Прошло несколько мгновений, и он, быстро догнав сестру верхом, с озорной искоркой в глазах воскликнул:
— А ты знаешь, кем он был до того, как построил этот сад?
Мудань, видя, как в молодом лице брата мелькает проказливая радость, не удержалась от улыбки:
— Ну, расскажи же, брат Улян, не томи!
Улян весело каркнул, словно утёнок, — от восторга аж не сдержался, — и, захлёбываясь смехом, заговорил:
— Этот человек, скажу тебе, не так прост, как кажется! Родом он из Линнаня, там, у речных протоков Цзянси, есть места, где в воде можно намыть фудзинь — золотистый порошок. Говорят, будто бы и в потрошённой утке или гусе иной раз находят крупицы этого самого золота. Так вот, он пошёл дальше всех — завёл тысячи гусей и уток, и занялся тем, что… собирал их помёт. Да-да, не удивляйся. Затем вымачивал, просеивал, сушил — словом, со всей душой подходил к делу. В удачные дни ему удавалось добыть до двух ляней фудзиня, в поскромнее — хоть пол-ляня, но тоже в плюсе. Так, на гусином навозе, он разбогател, стал у них там почти что местным магнатом.

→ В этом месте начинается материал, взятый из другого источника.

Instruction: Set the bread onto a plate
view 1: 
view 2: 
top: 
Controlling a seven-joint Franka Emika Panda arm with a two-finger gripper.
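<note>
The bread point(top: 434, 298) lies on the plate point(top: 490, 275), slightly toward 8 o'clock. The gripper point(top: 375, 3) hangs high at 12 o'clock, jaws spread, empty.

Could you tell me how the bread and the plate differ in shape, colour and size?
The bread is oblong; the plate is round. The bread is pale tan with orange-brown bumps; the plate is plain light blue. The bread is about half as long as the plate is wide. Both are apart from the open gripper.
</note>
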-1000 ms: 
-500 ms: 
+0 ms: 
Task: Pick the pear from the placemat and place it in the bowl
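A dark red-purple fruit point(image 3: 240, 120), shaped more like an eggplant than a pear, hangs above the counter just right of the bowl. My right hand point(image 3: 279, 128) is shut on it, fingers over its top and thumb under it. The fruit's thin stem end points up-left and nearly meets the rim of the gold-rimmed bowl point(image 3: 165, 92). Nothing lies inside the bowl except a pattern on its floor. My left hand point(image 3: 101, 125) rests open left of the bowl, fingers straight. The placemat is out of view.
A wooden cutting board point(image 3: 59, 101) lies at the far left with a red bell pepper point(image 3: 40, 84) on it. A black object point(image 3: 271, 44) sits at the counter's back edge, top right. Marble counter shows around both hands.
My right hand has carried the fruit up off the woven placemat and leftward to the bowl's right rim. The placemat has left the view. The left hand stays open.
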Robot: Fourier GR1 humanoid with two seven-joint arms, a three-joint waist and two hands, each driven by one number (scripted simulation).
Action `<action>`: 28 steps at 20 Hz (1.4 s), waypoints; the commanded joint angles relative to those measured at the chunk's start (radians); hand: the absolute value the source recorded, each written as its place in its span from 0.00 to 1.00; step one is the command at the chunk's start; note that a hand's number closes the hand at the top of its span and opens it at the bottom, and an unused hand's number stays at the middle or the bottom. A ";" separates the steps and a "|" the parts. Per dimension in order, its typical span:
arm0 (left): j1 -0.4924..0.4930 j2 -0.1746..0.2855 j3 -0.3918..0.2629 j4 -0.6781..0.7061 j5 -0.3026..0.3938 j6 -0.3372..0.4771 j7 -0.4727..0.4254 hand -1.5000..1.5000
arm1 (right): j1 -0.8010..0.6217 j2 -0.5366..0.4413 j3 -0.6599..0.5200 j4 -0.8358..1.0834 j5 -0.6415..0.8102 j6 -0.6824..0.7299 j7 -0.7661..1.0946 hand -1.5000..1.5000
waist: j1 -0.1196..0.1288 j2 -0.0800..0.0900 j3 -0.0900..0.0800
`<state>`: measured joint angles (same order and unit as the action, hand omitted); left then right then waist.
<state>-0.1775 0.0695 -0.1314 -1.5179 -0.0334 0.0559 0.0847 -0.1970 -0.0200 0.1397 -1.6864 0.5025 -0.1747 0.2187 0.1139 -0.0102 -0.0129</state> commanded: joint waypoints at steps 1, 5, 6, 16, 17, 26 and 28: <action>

Он весело покачал головой, а затем, понизив голос, добавил с искренним восхищением:
— А потом, видно, позавидовал столичной утончённости и переселился в Чанъань, занялся разведением пионов. И ты только послушай: в этом году он преподнёс ко двору четыре куста пионов — красный, белый, жёлтый и лиловый, все — махровые, тысячи лепестковые. Такие цветы не каждый день увидишь. Обычно те, кто подносит дары в Императорский дворец, рассчитывают на прибыль и покровительство. А он, наоборот, и сил, и денег потратил немало, прежде чем его цветы приняли. Но зато теперь у него в саду — череда знатных гостей. Одни приходят любоваться, другие — покупать. И, скажу тебе, от золотого навоза он пришёл к золотым цветам.